L’Oncle Sam dans la danse

Ce système "à la carte" est en cours d’élaboration et un nouveau traité doit être signé sur cette base en 2015, à Paris, pour une mise en oeuvre... en 2020. Les discussions en cours portent notamment sur le financement du fonds vert promis pour aider les pays du Sud à s’engager dans la transition énergétique et s’adapter au changement climatique (il est censé atteindre 100 milliards de dollars par an à partir de 2020). Elles portent aussi sur les mécanismes de contrôle et de vérification des engagements pris.

L’absence de nouveaux engagements nationaux sur les émissions plus ambitieux que ceux sur la table depuis 2009 et le caractère assez technique des discussions donnent l’impression que rien n’avance. Les choses sont plus compliquées. La nouvelle approche des négociations a réussi là où Kyoto avait échoué : faire entrer dans la danse les Etats-Unis et les émergents. Mais le plus difficile reste à faire : mettre de toute urgence du contenu dans ce qui reste largement une coquille vide. Si les Etats concrétisaient ceux de leurs engagements pour 2020 qui ne sont aujourd’hui que des options sur lesquelles ils ne se sont pas formellement engagés (une baisse de 17 % de leurs émissions pour les Etats-Unis, passer de 20 % à 30 % de réduction pour l’Union européenne), le gain serait de 2 Gt de baisse supplémentaire 4. Ce qui ne ferait que ramener de 10 Gt à 8 Gt l’écart constaté avec les 44 Gt souhaitables en 2020... C’est dire combien les propositions sur la table restent insuffisantes !
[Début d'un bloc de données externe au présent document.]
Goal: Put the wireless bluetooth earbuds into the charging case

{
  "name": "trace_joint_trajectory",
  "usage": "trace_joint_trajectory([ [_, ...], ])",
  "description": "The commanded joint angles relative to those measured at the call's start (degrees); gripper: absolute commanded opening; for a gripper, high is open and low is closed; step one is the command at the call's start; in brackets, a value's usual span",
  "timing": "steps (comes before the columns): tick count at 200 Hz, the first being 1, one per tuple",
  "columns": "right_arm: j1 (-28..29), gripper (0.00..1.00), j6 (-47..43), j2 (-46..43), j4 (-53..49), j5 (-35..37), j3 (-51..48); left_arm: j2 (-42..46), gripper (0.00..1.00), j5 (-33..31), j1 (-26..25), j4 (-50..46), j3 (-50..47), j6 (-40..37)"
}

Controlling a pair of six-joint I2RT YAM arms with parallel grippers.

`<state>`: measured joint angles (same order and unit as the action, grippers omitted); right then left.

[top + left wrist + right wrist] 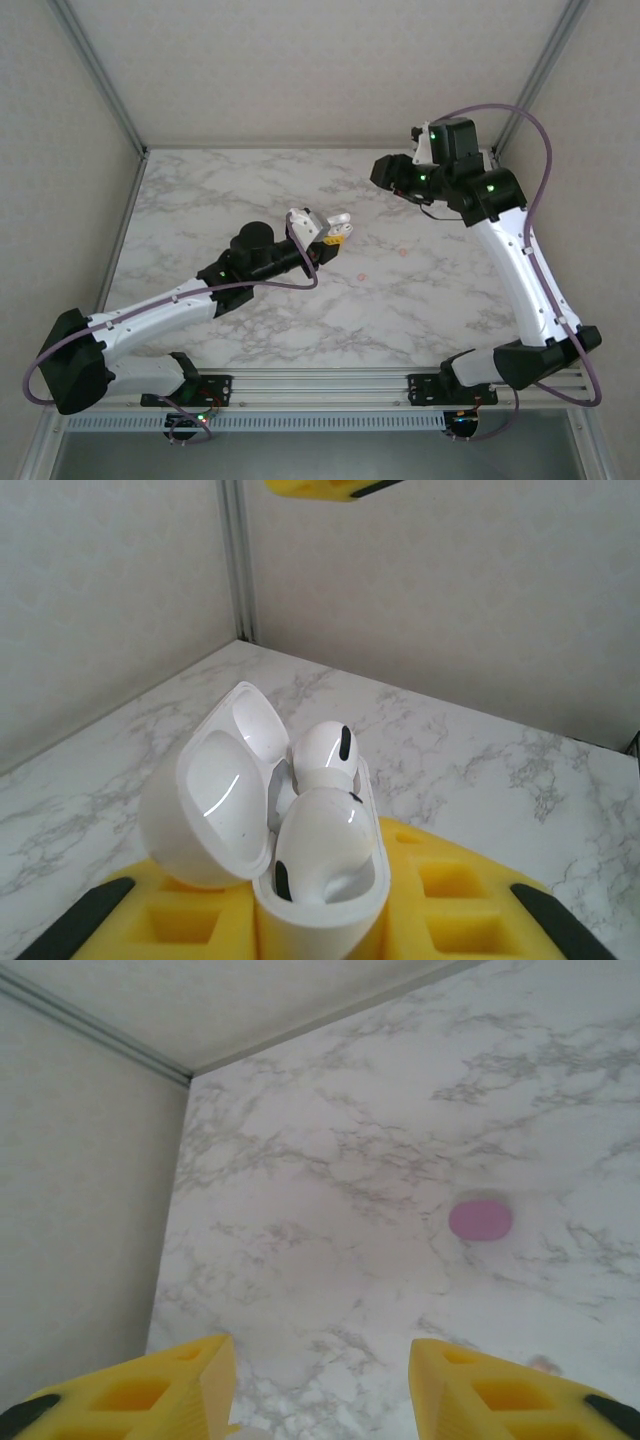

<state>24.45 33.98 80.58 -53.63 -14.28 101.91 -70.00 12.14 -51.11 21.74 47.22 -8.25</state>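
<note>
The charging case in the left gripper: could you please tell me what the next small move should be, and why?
Probably bring the right gripper over to press the farther earbud down. The charging case, clamped in the left gripper, has its lid open with two earbuds inside; the farther one seems to stand proud, and the right gripper's jaws are open and empty.

Left arm (160, 310) jaws clamped, right arm (520, 262) jaws parted.
</note>
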Motion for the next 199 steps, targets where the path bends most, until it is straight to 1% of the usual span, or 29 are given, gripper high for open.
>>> trace_joint_trajectory([
  [1, -0.28, 0.5, -2.22, 1.69, -1.97, -3.47, 4.55, -0.57, 0.01, 1.19, 0.54, 0.09, 2.64, -1.35],
  [65, -0.27, 0.53, -5.61, 3.73, -7.72, -4.38, 9.07, -1.47, 0.01, 2.1, 0.8, 0.16, 2.62, -0.63],
  [103, -0.27, 0.55, -6.7, 4.76, -8.98, -7.95, 9.94, -0.67, 0.01, 2.8, 0.77, -1.02, 3.45, -1.38],
  [141, -0.19, 0.55, -9.33, 7.96, -12.15, -13.65, 9.02, -0.84, 0.01, 3.82, 0.69, -1.41, 4.73, -1.39],
  [156, -0.14, 0.55, -9.9, 9.16, -11.7, -16.52, 7.78, -0.97, 0.02, 4.19, 0.67, -1.09, 4.92, -1.23],
  [199, 0.99, 0.56, -10.9, 12.48, -11.06, -20.83, 6.65, -0.93, 0.02, 4.82, 0.67, -1.08, 5.38, -1.4],
])
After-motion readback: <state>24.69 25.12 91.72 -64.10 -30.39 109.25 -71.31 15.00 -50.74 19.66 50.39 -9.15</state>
Sociétés et gouvernements deviendront peut-être moins timorés en constatant, à l’aune des très nombreuses expériences menées à l’échelle locale et nationale, que la transition écologique n’est pas un boulet mais un bien éminnement désirable, car rimant avec emploi, santé et solidarité. Face à une Amérique malade du chômage et encore choquée par la tempête Sandy, la résolution affichée par Barack Obama sur ce sujet lors de son intronisation pour son second mandat a étonné plus d’un commentateur. Renforcer la coopération et la confiance entre nations ne sera pas de trop pour concrétiser ce genre d’ambition...
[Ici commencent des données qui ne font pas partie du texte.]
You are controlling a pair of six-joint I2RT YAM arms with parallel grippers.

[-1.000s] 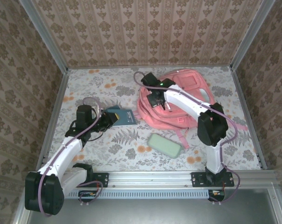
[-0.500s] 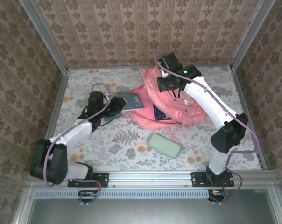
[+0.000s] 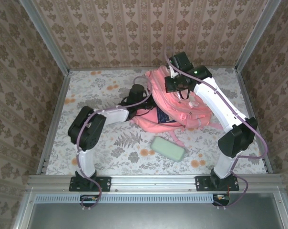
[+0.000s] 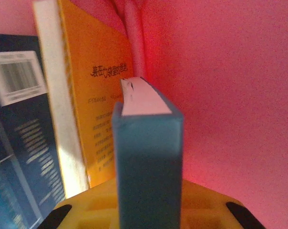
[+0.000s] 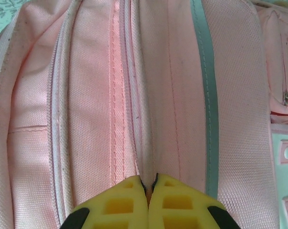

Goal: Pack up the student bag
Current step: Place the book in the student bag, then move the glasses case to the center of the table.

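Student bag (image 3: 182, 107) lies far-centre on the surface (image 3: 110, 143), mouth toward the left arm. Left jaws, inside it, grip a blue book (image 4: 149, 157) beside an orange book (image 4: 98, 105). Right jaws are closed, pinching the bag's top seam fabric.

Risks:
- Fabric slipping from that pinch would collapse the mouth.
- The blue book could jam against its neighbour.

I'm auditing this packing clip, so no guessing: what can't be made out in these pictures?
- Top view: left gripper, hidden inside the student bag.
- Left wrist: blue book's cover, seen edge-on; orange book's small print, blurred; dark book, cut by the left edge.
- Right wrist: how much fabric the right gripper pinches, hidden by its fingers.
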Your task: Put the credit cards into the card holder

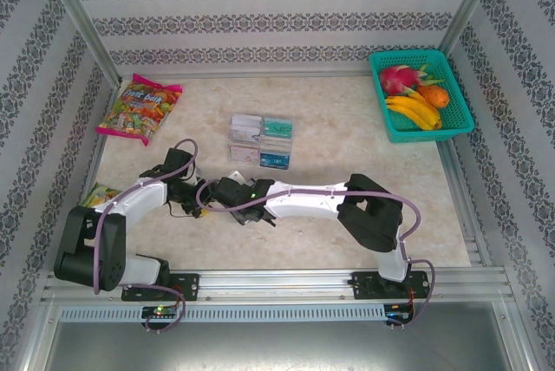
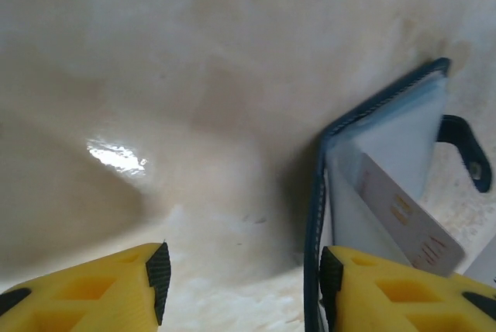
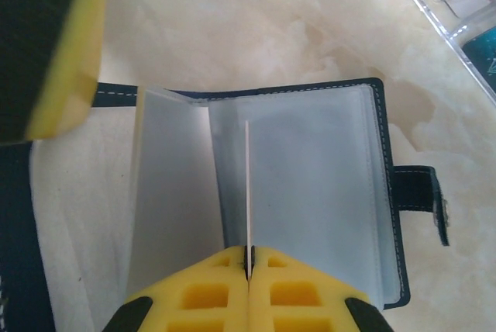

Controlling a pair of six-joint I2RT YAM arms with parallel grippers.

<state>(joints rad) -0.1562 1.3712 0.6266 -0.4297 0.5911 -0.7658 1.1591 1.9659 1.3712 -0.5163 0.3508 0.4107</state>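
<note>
Right end effector (image 3: pixel 248 256) tight on card (image 3: pixel 247 185)

The left arm (image 1: pixel 130 202) and the right arm (image 1: pixel 321 198) reach inward and meet low over the near part of the marbled surface (image 1: pixel 347 128). Just beyond them lies a clear tray (image 1: pixel 260 139) holding credit cards (image 1: pixel 276 159). A candy bag (image 1: pixel 139 109) lies far left. A teal basket (image 1: pixel 429 134) of fruit stands far right.

bright even light, a white glare patch on the table (image 2: pixel 116 157), wrist views softly blurred.
</note>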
  • 1. The Emissions Gap Report 2012, Pnue, novembre 2012 (www.unep.org).
  • 2. Facteur 4, deux fois plus de bien-être en consommant deux fois moins de ressources, Ernst von Weizsäcker et al., Terre Vivante, 1997.
  • 3. Stern Review on the Economics of Climate Change, octobre 2006.
  • 4. The Emissions Gap Report 2012, Pnue, novembre 2012 (www.unep.org).
* Gigatonne (Gt)

Milliard de tonnes.

** Equivalent CO2

Milliard de tonnes. Les gaz à effet de serre n'ont pas tous le même pouvoir de réchauffement climatique. L'effet des autres gaz que le CO2 (méthane, oxyde d'azote...) sont convertis en effets équivalent de CO2.

*** Mix énergétique

Répartition des différentes sources d'énergies primaires consommées pour la production des différents types d'énergies nécessaires pour les transports, le chauffage, l'éclairage, etc.